C’est le prix au m2 qu’il faudra débourser pour un appartement à rafraîchir, en centre-ville de Lorient. à Vannes, le ticket d’entrée pour un secteur excentré se situe autour des 1 500 euros le m2.

à savoir

La location de courte durée prend de l’ampleur dans le coeur historique de Vannes, où beaucoup d’appartements sont à louer à la semaine ou à la nuitée. Cependant, face aux nuisances occasionnées, de nombreuses copropriétés interdisent cette pratique.

Dans les deux métropoles du Morbihan, l’acquisition d’un bien à destination de la location reste accessible. Attention toutefois au choix de l’emplacement.

Après avoir déserté un temps le marché immobilier, les investisseurs particuliers sont de retour à Vannes et Lorient. « Près d’un tiers de nos ventes sont réalisées dans le cadre d’un placement à but locatif », se félicite éric Turpin, responsable de l’agence Orpi Turpin Immobilier à Vannes. Les raisons de cet engouement ? Des taux d’intérêt bas, la volonté des actifs de préparer leur retraite et une demande locative très forte.



Petits prix à Lorient

Comme pour tout investissement, la rentabilité reste le critère principal à regarder pour l’acquéreur. Sur ce terrain, avantage à Lorient où le retour brut oscille en moyenne entre 6 et 8 %, contre une fourchette de 4 à 5 % pour sa rivale. Les prix à l’achat y sont plus attractifs qu’à Vannes, pour des loyers souvent comparables. à titre d’exemple, un F3 de 66 m² en centre-ville de Lorient est actuellement en vitrine dans l’agence Directim au prix de 67 410 euros, soit 90 000 euros après travaux et frais de notaire. « Pour un tel bien, le loyer couvrira pratiquement la mensualité d’emprunt, soit 580 euros sur la base d’un crédit total à 2 % sur 15 ans », précise Odile Albrieux, gérante de Directim.

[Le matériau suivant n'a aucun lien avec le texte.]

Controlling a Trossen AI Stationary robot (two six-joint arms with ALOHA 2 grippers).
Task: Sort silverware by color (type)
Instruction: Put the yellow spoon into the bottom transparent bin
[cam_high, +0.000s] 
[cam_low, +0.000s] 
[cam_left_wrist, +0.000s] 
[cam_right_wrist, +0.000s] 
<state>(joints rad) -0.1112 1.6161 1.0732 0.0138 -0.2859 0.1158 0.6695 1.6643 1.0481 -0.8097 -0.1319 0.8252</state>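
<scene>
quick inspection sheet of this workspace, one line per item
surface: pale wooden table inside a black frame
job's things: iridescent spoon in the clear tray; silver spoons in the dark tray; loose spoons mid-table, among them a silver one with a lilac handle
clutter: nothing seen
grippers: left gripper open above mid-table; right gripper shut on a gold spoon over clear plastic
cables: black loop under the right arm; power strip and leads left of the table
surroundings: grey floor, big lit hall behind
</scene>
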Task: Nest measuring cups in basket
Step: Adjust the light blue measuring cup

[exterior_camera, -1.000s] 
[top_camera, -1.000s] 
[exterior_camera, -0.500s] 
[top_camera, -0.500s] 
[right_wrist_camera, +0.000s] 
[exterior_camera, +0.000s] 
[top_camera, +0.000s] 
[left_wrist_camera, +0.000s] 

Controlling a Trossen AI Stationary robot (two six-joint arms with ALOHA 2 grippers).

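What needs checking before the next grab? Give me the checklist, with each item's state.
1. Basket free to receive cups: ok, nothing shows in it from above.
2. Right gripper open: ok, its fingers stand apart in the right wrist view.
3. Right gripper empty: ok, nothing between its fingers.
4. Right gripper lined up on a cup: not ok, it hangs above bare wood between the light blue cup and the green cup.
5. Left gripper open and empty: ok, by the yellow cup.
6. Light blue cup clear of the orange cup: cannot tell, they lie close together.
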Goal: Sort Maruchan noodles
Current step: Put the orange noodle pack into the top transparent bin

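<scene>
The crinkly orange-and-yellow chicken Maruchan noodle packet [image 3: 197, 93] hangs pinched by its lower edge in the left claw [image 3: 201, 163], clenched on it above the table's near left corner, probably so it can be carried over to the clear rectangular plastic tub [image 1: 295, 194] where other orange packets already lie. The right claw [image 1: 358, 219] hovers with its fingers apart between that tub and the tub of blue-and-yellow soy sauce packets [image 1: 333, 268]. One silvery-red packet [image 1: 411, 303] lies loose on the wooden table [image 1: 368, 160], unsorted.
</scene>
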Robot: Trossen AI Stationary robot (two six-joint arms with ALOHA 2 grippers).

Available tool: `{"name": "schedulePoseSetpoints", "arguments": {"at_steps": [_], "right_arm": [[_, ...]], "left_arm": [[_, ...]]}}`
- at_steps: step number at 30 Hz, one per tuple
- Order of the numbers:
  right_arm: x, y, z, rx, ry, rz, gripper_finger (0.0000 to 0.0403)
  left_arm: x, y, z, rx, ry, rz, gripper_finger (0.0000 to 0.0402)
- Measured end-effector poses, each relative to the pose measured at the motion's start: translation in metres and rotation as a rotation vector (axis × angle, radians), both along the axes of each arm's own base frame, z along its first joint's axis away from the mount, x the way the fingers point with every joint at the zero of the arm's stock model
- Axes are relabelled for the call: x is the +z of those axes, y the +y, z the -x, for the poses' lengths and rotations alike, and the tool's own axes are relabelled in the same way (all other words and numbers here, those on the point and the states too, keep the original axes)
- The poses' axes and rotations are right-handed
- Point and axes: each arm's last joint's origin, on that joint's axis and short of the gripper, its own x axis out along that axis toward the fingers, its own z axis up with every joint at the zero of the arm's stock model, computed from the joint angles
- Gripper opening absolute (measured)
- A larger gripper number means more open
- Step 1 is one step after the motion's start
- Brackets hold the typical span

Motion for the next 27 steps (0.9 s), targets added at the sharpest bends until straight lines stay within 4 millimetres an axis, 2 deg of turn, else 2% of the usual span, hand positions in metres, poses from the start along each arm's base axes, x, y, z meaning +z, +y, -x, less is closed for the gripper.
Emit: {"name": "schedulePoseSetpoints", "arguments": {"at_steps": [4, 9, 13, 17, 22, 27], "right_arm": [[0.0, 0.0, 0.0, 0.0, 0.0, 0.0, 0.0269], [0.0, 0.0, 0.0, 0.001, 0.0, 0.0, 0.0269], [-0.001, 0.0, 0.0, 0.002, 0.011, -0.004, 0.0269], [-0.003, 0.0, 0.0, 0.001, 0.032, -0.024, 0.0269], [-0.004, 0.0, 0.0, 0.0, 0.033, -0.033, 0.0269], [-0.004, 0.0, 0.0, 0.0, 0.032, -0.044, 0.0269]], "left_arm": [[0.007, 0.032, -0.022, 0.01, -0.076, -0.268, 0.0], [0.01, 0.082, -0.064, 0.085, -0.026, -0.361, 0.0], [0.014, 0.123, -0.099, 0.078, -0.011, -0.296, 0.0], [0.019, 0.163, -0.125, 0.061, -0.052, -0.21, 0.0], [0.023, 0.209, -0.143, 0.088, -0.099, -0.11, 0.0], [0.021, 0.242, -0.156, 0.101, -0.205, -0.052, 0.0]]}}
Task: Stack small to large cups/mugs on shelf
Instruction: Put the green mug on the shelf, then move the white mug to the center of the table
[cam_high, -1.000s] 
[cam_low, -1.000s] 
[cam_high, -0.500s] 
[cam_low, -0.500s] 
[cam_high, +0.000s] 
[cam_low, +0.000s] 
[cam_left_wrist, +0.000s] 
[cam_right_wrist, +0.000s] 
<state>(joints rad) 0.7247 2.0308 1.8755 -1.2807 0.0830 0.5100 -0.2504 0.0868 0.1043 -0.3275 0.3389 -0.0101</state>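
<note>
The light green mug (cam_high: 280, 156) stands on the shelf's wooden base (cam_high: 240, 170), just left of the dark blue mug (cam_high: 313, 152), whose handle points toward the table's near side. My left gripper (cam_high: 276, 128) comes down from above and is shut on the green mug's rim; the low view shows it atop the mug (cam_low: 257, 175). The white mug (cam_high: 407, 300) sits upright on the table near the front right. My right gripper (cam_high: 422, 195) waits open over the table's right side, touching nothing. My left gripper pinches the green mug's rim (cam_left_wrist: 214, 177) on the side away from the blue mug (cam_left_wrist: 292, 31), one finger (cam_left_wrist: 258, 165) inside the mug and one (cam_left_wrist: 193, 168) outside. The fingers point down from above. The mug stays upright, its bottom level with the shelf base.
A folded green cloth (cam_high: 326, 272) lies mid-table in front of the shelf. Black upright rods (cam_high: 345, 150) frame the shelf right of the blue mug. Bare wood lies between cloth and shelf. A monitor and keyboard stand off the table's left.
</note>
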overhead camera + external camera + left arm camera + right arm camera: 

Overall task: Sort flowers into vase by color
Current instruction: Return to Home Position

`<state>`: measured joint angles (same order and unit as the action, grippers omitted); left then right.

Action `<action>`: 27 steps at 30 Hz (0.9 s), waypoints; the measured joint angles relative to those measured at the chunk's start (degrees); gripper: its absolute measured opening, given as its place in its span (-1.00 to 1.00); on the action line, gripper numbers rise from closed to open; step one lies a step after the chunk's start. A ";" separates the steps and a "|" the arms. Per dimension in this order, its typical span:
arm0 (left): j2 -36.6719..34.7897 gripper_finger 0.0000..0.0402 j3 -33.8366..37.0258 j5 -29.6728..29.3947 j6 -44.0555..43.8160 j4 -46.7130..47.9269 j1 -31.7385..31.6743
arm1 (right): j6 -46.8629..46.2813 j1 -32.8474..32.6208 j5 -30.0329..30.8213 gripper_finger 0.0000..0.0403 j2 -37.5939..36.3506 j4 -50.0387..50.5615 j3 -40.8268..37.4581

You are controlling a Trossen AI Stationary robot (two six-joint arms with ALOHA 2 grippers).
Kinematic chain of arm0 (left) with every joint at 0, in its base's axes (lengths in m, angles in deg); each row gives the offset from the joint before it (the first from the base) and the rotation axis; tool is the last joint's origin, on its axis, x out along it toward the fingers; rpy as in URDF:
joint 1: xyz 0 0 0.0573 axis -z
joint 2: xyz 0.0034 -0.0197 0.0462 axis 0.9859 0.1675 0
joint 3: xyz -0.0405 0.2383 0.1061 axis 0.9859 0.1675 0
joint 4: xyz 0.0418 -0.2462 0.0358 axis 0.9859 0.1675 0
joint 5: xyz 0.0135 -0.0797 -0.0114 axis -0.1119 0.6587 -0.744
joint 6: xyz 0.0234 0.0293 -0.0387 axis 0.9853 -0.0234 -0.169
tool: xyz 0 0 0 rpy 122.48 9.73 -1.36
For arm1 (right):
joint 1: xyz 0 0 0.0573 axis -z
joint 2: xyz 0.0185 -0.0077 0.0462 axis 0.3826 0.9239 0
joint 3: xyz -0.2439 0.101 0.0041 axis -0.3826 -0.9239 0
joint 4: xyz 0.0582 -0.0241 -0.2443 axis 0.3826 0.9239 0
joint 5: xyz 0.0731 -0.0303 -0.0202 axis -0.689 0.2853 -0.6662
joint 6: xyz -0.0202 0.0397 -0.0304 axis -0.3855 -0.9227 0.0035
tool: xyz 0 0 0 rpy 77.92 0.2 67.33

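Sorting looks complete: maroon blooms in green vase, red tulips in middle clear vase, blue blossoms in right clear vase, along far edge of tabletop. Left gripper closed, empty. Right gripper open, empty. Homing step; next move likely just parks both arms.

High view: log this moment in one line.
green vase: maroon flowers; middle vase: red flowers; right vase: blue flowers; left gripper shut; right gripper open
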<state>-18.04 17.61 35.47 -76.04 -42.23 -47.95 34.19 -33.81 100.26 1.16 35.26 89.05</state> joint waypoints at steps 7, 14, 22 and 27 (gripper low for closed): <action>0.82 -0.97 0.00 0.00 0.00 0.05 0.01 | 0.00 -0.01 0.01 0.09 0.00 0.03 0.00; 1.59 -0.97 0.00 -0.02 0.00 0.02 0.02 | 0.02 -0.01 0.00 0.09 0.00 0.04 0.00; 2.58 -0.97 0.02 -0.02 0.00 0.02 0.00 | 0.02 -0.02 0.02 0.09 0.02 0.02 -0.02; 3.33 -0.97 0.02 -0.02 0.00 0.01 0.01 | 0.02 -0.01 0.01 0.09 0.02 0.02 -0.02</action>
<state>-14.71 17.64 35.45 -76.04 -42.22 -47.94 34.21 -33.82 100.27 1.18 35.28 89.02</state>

Vannes, le choix de la raison

Dans la cité des Vénètes, il est conseillé d’éviter l’intra-muros et le port, prohibitifs. Des quartiers cotés mais excentrés comme La Madeleine, Palais des Arts ou Tohannic seront privilégiés. éric Turpin indique ainsi avoir vendu récemment un F2 à rénover de 34 m² à Palais des Arts pour 40 000 euros. « Même après travaux, ce prix permet une rentabilité très correcte, sur la base d’un loyer de 380 euros par mois », précise-t-il.



Les maisons convoitées

Dans les deux chefs-lieux du Morbihan, la demande des investisseurs recouvre les appartements comme les maisons, où l’offre locative est pauvre. « Nous avons vendu récemment une maison de 87 m² en bon état pour 175 000 euros. Un bail en colocation a immédiatement été signé », se félicite Christine Masson, négociatrice à l’agence 4 % Immobilier de Vannes. Principal avantage de la maison : les locataires restent en place plus longtemps.